Prompt —
Work through the data and report how many lines include the string "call", giving the number alone.

Records from a dataset:

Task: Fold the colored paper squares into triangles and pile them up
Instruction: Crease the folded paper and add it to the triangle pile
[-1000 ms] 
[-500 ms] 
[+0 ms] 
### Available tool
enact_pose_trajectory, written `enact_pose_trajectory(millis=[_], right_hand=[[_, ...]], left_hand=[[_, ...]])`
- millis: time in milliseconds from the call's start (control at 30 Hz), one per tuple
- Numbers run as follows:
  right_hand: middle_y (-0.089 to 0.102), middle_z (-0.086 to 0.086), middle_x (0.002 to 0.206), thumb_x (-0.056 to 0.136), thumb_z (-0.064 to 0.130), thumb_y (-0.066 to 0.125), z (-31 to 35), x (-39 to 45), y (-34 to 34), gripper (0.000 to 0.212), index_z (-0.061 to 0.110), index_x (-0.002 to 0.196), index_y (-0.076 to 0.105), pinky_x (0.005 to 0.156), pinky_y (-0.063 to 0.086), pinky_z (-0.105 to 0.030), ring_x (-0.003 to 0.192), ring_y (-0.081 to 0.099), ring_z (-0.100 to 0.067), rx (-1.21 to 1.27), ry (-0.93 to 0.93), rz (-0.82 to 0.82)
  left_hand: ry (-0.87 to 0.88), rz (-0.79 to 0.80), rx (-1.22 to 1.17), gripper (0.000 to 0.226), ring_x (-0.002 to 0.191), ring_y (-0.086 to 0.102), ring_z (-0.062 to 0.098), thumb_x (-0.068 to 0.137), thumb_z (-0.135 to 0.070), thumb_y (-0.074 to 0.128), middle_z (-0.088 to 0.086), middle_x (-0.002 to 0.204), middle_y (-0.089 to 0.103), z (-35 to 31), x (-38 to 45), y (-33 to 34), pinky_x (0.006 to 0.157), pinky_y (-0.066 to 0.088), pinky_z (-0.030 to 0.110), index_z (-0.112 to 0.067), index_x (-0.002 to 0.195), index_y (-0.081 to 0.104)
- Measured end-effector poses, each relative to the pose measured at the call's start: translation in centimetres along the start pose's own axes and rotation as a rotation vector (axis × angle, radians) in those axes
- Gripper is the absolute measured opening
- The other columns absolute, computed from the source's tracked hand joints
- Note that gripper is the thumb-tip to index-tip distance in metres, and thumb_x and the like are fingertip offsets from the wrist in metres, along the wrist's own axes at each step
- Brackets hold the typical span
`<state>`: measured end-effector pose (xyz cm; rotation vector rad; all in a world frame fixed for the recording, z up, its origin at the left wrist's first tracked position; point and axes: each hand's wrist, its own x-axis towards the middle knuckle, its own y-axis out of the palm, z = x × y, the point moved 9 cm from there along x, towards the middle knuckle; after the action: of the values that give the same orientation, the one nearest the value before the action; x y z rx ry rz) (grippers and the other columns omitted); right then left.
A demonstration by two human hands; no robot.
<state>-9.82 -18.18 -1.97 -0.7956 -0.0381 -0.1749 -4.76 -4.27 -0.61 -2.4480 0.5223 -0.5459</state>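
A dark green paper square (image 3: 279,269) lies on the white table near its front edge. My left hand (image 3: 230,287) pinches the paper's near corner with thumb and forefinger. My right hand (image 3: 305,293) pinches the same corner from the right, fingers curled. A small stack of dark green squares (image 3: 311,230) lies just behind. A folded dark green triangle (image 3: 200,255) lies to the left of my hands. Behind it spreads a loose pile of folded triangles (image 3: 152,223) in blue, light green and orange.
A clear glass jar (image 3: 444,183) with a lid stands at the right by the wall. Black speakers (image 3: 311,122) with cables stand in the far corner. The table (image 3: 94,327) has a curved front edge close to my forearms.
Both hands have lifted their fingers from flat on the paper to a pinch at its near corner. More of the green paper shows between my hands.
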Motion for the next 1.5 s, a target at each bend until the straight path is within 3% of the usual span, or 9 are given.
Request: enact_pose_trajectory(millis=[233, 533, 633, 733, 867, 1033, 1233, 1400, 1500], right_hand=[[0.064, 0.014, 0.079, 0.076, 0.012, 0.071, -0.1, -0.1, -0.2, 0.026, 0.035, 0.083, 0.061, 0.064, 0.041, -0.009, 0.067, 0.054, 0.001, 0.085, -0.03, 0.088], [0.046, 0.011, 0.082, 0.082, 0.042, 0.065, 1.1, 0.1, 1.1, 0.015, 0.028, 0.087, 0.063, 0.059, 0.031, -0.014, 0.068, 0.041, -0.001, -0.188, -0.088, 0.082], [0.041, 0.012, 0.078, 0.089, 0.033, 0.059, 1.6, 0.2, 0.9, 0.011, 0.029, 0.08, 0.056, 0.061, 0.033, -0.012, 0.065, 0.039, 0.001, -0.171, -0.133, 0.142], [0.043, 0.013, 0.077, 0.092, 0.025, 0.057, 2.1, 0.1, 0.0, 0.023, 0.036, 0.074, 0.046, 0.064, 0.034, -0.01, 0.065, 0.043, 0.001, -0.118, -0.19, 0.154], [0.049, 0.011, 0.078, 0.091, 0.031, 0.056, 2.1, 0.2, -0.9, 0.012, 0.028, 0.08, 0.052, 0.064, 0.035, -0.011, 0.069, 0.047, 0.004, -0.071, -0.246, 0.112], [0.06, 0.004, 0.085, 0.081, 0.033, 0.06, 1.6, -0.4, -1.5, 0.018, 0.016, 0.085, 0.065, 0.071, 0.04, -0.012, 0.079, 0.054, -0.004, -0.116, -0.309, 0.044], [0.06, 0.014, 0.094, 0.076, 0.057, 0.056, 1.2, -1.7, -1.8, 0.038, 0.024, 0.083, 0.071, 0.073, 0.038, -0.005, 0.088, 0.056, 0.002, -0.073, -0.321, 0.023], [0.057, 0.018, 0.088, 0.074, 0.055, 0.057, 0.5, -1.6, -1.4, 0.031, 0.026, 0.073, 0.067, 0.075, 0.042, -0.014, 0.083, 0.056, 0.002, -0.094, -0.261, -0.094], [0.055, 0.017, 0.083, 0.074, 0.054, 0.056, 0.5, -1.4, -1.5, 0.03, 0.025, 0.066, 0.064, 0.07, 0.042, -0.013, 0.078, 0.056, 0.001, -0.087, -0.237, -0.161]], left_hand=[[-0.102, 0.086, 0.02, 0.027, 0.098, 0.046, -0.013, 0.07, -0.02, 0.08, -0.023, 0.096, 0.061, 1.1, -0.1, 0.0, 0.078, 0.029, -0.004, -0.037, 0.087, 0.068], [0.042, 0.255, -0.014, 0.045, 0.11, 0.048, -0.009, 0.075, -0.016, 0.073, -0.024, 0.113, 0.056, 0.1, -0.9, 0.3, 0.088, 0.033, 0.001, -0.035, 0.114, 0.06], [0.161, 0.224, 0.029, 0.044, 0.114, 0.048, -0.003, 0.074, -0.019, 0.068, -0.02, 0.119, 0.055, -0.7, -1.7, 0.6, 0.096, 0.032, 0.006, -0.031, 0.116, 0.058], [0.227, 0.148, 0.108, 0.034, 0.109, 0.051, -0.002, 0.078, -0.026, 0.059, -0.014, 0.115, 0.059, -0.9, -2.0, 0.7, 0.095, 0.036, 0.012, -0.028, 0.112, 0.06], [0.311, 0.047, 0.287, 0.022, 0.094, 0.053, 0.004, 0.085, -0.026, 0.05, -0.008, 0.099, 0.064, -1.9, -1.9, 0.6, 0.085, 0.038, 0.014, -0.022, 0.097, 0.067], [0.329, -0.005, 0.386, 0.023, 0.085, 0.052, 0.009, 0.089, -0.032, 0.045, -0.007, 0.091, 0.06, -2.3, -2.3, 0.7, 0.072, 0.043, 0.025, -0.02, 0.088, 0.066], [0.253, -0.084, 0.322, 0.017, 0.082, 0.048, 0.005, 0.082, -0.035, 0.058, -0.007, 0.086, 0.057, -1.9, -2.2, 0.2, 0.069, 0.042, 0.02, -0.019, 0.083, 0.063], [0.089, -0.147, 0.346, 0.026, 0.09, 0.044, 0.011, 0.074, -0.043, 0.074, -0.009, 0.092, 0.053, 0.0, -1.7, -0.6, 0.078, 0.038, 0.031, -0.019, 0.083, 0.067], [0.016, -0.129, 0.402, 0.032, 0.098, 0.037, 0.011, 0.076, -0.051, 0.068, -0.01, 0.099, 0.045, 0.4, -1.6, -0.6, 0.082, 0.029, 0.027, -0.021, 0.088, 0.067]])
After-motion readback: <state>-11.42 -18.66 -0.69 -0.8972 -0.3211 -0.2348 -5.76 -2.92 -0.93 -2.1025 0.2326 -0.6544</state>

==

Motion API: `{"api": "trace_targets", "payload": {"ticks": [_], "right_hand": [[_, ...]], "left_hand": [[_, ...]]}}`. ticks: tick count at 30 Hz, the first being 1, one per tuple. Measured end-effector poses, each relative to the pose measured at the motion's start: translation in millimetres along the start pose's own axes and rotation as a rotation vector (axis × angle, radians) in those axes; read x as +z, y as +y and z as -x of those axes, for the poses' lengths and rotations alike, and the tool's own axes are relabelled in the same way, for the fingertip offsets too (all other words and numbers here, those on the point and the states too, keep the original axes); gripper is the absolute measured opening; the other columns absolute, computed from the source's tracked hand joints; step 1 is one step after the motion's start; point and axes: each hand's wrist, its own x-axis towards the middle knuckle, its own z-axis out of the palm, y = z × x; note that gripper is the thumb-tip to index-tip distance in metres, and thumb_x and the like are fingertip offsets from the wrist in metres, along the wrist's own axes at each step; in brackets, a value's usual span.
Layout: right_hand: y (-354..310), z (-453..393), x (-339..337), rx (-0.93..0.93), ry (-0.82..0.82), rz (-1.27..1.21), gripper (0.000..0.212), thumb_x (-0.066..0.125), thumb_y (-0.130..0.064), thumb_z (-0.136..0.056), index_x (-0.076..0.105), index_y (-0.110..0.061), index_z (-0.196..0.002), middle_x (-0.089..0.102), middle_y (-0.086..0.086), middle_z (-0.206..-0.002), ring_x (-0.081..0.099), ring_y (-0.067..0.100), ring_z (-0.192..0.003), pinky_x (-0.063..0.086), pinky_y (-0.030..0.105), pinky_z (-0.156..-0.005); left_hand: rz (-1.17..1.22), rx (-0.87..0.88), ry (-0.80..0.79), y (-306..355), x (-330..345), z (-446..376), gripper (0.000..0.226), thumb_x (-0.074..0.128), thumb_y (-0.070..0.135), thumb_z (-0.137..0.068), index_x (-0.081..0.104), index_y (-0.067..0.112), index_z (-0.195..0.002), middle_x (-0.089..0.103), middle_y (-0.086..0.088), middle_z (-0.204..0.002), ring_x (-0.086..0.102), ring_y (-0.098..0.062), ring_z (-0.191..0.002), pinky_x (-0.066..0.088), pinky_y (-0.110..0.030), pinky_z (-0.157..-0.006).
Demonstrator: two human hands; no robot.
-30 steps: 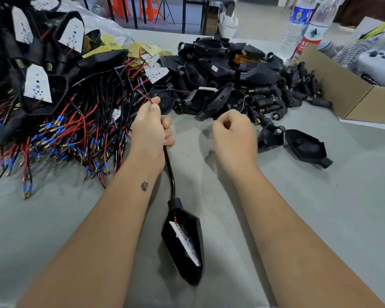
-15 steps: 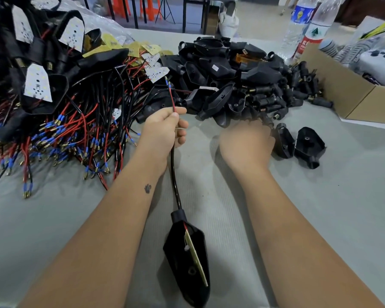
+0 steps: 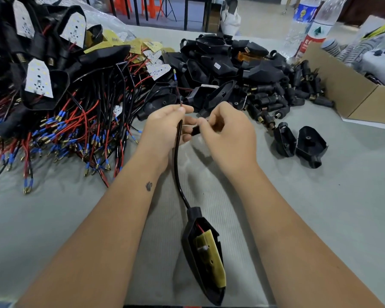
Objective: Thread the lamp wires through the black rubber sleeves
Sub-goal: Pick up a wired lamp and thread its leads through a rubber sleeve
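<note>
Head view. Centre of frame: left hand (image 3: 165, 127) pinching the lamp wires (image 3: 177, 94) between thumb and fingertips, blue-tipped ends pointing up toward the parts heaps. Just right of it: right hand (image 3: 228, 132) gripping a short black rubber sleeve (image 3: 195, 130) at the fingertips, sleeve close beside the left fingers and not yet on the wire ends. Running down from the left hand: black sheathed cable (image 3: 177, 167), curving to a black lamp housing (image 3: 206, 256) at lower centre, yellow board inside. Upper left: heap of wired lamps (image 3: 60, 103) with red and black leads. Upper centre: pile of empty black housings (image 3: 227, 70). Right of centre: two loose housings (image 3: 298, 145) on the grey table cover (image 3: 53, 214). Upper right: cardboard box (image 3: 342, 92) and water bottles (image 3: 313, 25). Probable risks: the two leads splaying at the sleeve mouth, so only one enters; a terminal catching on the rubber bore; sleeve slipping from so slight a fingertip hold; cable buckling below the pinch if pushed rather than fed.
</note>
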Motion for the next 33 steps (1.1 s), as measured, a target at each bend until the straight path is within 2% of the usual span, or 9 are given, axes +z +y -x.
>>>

Written reply —
2